What the task asks
Leaving the pictures out, print the lines from the first line of the listing through the line containing "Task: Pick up", exactly as they read, and no others.

Dataset content

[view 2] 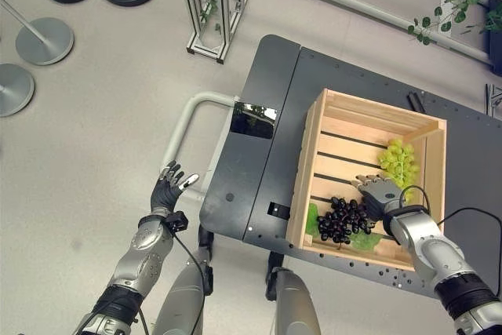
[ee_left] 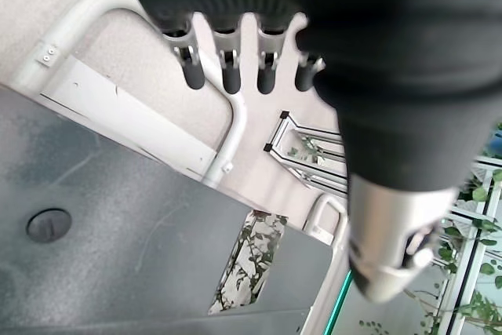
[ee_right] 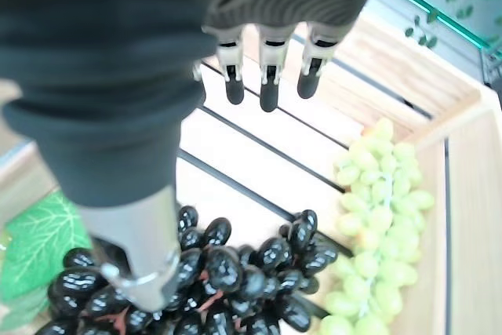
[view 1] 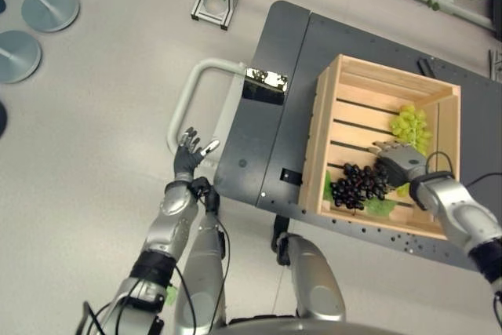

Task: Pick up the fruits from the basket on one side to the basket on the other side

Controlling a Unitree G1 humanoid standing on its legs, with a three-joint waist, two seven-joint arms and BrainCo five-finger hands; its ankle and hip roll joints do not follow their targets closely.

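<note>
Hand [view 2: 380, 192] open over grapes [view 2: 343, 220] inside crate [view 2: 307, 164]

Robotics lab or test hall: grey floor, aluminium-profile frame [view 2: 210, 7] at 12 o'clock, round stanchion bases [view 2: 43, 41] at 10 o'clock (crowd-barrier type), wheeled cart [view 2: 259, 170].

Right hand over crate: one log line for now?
right hand: open, above black grapes | green grapes: in crate | left hand: open, idle

Even, bright overhead light falls across the pale floor [view 2: 94, 154] with only soft shadows. A glossy panel [view 2: 252, 121] on the dark cart [view 2: 243, 194] mirrors its surroundings; highlights glint off the black grapes [ee_right: 235, 272].
</note>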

Response to this exercise
[view 2] 
[ee_left] 
[ee_right] 
[view 1] 

Task: Pick up the fruits from the basket on one side to the basket on the other side

This completes the answer.